*Exercise details*. Write out the data exactly, please, and omit the pictures.
§ §
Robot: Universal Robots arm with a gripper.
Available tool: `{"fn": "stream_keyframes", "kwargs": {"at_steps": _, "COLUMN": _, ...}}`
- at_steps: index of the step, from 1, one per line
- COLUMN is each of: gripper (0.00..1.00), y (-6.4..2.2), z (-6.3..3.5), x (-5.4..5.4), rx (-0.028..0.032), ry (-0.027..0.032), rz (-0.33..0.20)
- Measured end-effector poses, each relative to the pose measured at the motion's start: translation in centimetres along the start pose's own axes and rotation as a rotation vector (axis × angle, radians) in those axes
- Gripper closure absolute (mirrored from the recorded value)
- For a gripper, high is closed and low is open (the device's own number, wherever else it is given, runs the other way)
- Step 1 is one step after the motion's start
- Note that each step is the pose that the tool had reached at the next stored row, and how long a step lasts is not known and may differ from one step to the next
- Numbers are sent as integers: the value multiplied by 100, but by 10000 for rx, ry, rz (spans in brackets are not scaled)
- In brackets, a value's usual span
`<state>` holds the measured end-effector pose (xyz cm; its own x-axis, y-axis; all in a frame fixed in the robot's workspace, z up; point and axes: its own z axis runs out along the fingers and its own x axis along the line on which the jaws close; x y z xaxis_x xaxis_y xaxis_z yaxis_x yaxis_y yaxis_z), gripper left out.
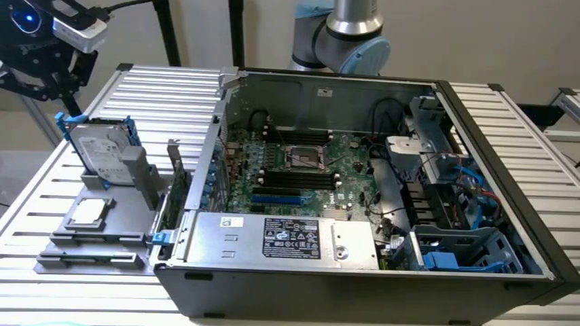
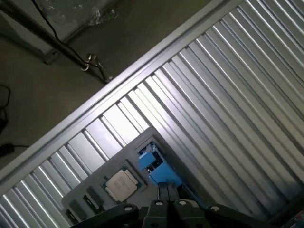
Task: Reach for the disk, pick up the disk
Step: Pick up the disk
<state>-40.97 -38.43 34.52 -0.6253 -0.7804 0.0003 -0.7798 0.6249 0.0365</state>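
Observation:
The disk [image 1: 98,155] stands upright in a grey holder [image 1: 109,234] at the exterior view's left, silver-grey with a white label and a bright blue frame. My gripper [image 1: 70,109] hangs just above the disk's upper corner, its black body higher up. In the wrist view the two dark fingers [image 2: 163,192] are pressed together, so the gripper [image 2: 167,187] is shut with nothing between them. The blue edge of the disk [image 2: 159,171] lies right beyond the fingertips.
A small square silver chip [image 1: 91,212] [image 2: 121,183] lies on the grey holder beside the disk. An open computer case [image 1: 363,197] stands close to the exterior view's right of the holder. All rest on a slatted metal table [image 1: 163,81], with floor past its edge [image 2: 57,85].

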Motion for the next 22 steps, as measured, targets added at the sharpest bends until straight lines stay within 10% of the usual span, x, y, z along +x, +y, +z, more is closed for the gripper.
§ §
*Output of the task*.
Robot: Universal Robots arm with a gripper.
Available tool: `{"fn": "stream_keyframes", "kwargs": {"at_steps": _, "COLUMN": _, ...}}`
- at_steps: index of the step, from 1, one per line
- COLUMN is each of: gripper (0.00..1.00), y (-6.4..2.2), z (-6.3..3.5), x (-5.4..5.4), rx (-0.028..0.032), ry (-0.027..0.032), rz (-0.33..0.20)
- Measured end-effector poses, each relative to the pose measured at the motion's start: translation in centimetres along the start pose's own axes and rotation as a rotation vector (axis × angle, radians) in those axes
- Gripper closure absolute (mirrored from the recorded value)
- For a gripper, high is closed and low is open (the device's own number, wherever else it is given, runs the other way)
- Step 1 is one step after the motion's start
- Note that each step is the pose that the tool had reached at the next stored row, and how long a step lasts is not known and may differ from one step to the next
- Numbers are sent as integers: the value multiplied by 100, but by 10000 for rx, ry, rz (spans in brackets are not scaled)
- In brackets, a value's usual span
`<state>` holds the measured end-effector pose (xyz cm; its own x-axis, y-axis; all in a frame fixed in the robot's workspace, z up; point and axes: its own z axis runs out along the fingers and its own x axis along the line on which the jaws close; x y z xaxis_x xaxis_y xaxis_z yaxis_x yaxis_y yaxis_z), gripper left out.
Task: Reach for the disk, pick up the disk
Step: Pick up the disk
<state>-40.97 -38.43 34.52 -0.6253 -0.7804 0.0003 -0.7798 0.6249 0.0365</state>
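Observation:
The disk [image 1: 98,155] stands upright in a grey holder [image 1: 109,234] at the exterior view's left, silver-grey with a white label and a bright blue frame. My gripper [image 1: 70,109] hangs just above the disk's upper corner, its black body higher up. In the wrist view the two dark fingers [image 2: 163,192] are pressed together, so the gripper [image 2: 167,187] is shut with nothing between them. The blue edge of the disk [image 2: 159,171] lies right beyond the fingertips.
A small square silver chip [image 1: 91,212] [image 2: 121,183] lies on the grey holder beside the disk. An open computer case [image 1: 363,197] stands close to the exterior view's right of the holder. All rest on a slatted metal table [image 1: 163,81], with floor past its edge [image 2: 57,85].
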
Motion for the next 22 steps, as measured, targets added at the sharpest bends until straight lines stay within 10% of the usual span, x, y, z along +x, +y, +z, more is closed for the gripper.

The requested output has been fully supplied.